For the listing below, count the lines that contain "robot" and report only the number.

+++ Available records

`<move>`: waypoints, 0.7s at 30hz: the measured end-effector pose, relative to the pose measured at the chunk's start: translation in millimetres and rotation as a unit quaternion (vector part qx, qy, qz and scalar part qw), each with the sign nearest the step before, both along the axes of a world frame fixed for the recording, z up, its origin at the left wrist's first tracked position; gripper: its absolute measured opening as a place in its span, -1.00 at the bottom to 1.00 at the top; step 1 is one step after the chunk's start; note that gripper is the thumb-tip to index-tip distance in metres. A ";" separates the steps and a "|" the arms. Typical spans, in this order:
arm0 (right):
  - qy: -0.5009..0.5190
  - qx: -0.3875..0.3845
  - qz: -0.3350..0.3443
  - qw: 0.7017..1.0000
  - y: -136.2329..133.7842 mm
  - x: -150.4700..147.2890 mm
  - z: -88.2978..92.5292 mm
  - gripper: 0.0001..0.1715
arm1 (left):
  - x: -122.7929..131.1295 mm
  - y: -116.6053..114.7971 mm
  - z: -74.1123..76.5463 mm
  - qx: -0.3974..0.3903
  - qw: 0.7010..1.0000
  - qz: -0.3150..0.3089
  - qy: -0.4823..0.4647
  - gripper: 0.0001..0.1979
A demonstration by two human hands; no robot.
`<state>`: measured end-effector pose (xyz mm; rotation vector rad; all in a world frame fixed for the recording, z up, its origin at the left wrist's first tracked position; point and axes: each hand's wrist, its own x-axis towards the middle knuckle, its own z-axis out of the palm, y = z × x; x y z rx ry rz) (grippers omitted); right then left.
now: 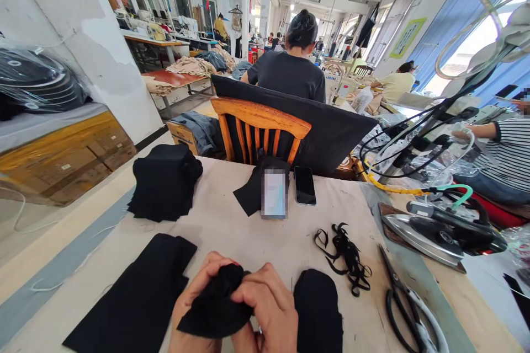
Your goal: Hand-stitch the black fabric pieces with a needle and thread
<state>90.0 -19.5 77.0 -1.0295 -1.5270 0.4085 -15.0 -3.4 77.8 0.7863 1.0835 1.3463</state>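
Near the front of the cloth-covered table, my left hand [194,298] is closed around a bunched piece of black fabric [217,309]. My right hand [267,300] pinches the same piece from the right, thumb and fingers pressed together on it. The folds hide some fingertips. Left of my hands lie flat black fabric pieces [136,292]. Close by my right hand is a black fabric piece with a rounded top [318,309]. A tangle of thin black fabric strips [345,256] lies beyond it.
Black-handled scissors [403,298] and an iron [443,234] lie at the right. A stack of black fabric [163,182] stands at the back left. Two phones, one lit [274,196] and one dark [305,185], sit before a wooden chair [260,121]. A person [290,66] sits beyond.
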 end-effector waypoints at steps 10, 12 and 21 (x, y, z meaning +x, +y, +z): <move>0.143 -0.125 0.024 0.981 12.4 15.5 17.4 -0.90 | 0.9 -7.0 0.8 0.016 1.000 -0.005 -0.018 -0.93; 0.194 -0.184 0.038 0.963 16.6 18.5 18.0 -0.86 | -0.6 -9.0 -0.5 -0.041 0.996 -0.028 -0.070 -0.87; 0.356 -0.431 0.157 0.814 26.6 27.1 5.7 -0.56 | -0.1 -4.9 1.7 -0.220 0.941 -0.114 -0.230 -0.79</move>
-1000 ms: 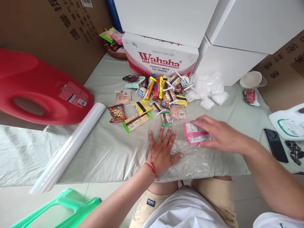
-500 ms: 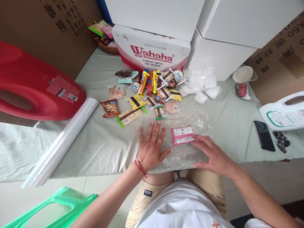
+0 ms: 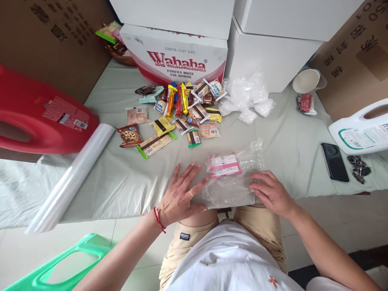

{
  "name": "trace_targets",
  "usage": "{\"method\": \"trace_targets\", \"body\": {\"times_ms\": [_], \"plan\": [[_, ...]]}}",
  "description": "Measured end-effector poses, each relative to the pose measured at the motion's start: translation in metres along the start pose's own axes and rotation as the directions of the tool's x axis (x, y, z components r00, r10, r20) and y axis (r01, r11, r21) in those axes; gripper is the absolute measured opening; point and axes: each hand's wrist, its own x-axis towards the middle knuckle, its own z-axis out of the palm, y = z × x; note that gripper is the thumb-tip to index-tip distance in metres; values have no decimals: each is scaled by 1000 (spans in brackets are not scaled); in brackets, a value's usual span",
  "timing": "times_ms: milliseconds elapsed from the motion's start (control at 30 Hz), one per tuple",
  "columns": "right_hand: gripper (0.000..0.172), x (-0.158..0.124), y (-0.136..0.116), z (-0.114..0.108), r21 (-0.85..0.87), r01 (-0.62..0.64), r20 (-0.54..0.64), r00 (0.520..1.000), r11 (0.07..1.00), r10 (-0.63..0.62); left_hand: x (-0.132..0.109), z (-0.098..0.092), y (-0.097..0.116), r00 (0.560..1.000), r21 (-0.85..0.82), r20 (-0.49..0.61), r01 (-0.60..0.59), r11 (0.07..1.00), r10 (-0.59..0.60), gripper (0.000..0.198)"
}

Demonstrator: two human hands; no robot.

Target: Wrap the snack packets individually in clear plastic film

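A pink packet (image 3: 224, 165) with a white printed label lies on a sheet of clear plastic film (image 3: 230, 194), part of which seems folded over it. My left hand (image 3: 183, 194) rests flat at the film's left edge, fingers stretched out, a ring and a red cord bracelet on it. At the film's right edge, my right hand (image 3: 273, 194) has its fingers extended and slightly bent, fingertips touching or very near the film; its thumb is hidden. Beyond the film lie several wrapped snacks (image 3: 162, 126), and a heap of clear film-wrapped bundles (image 3: 247, 95).
A roll of plastic film (image 3: 72, 178) lies beside a large red jug (image 3: 45, 117) on the left. A Wahaha carton (image 3: 178, 56) stands at the back. On the right are a phone (image 3: 335, 161), keys (image 3: 358, 169) and a white jug (image 3: 360, 131). A green stool (image 3: 66, 262) stands below.
My right hand has left the pink packet for the film's right edge, and my left hand has slid toward me. The film's outline has narrowed around the packet. The view has shifted slightly.
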Motion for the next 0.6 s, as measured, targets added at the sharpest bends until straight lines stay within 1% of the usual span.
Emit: {"method": "trace_targets", "body": {"times_ms": [67,100,167,233,267,300,333,367,433,467,500,533,600], "plan": [[20,9,1,-7,37,13,-1,1000,999,-13,6,2,11,995,19,-82,-48,999,50,84],[19,13,3,-10,52,16,8,1000,999,-17,10,4,17,993,33,-92,-73,997,76,78],[19,20,7,-15,73,20,35,999,997,-23,19,5,26,990,45,-74,-121,992,124,63],[19,25,10,-17,85,21,52,998,996,-26,29,4,29,991,10,-65,-115,993,116,44],[19,27,12,-17,89,20,58,998,996,-25,32,3,29,993,-18,-88,-76,997,74,37],[18,27,13,-17,92,18,63,998,996,-24,36,1,28,992,-47,-129,-4,999,-2,35],[18,27,14,-17,97,16,68,997,995,-23,38,-2,26,978,-74,-181,94,993,-106,36],[18,27,14,-16,103,13,73,997,995,-21,40,-4,24,949,-101,-231,198,975,-216,38],[18,25,13,-15,117,0,89,996,993,-10,43,-7,22,865,-164,-297,371,914,-404,34],[19,23,12,-15,123,-8,100,995,992,-4,45,-8,22,829,-198,-301,429,881,-471,28],[20,22,11,-14,130,-16,118,993,991,1,46,-7,25,804,-230,-289,469,853,-519,24],[21,20,9,-14,138,-21,146,989,990,1,48,-6,28,786,-253,-271,498,829,-555,27],[23,18,6,-15,157,-17,227,974,987,-20,53,-3,38,762,-264,-229,550,793,-605,48]]}}
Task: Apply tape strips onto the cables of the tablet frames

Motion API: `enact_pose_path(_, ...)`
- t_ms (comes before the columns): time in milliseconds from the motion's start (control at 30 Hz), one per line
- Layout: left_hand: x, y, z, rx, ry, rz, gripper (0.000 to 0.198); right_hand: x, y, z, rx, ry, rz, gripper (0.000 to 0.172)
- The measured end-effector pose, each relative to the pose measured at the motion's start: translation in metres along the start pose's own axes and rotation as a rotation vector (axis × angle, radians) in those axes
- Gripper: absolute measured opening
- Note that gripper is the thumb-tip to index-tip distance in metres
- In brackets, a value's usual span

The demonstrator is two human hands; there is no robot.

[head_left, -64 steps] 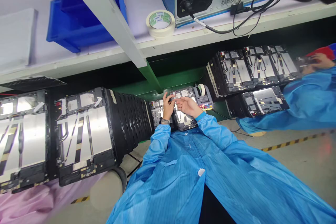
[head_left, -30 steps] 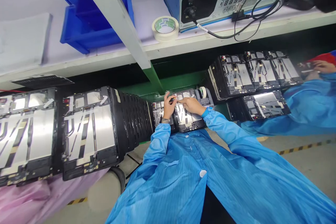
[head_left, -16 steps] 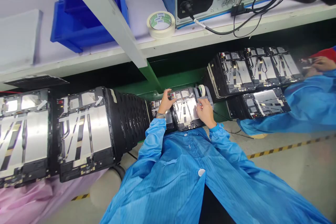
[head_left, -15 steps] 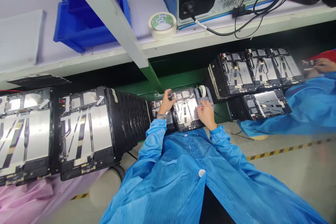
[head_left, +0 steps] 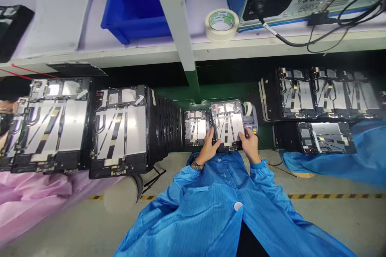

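Note:
In the head view, an opened tablet [head_left: 228, 122], its silver battery and ribbon cables showing, sits in front of my body. My left hand [head_left: 208, 148] grips its lower left edge, the thumb over the face. My right hand [head_left: 249, 145] has hold of the lower right edge, thumb on the silver area. A second opened tablet [head_left: 195, 127] lies just left of my left hand. Right beside the held one is a grey tape dispenser [head_left: 252, 118] with a roll of tape [head_left: 247, 108] in it, partly hidden by the tablet.
Tall stacks of opened tablets [head_left: 119, 128] stand to the left, and more tablets [head_left: 298, 94] to the right. Above is a white shelf with a masking tape roll [head_left: 222, 24], blue bin [head_left: 135, 20] and computer case [head_left: 283, 4]. People in pink [head_left: 39, 188] and blue sleeves [head_left: 331, 168] flank me.
My left hand has come down from the tablet's upper left corner to its lower left edge. My right hand has moved from near the dispenser to the lower right edge. The camera view shifted.

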State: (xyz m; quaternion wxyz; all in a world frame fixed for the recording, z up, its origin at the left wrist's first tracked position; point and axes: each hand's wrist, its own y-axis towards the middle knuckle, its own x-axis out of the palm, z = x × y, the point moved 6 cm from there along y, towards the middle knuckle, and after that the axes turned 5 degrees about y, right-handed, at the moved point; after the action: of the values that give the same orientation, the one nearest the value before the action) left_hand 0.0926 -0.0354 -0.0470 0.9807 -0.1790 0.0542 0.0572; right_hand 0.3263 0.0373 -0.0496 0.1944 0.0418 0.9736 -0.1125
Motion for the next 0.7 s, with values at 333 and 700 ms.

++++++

• Solution to this exercise:
3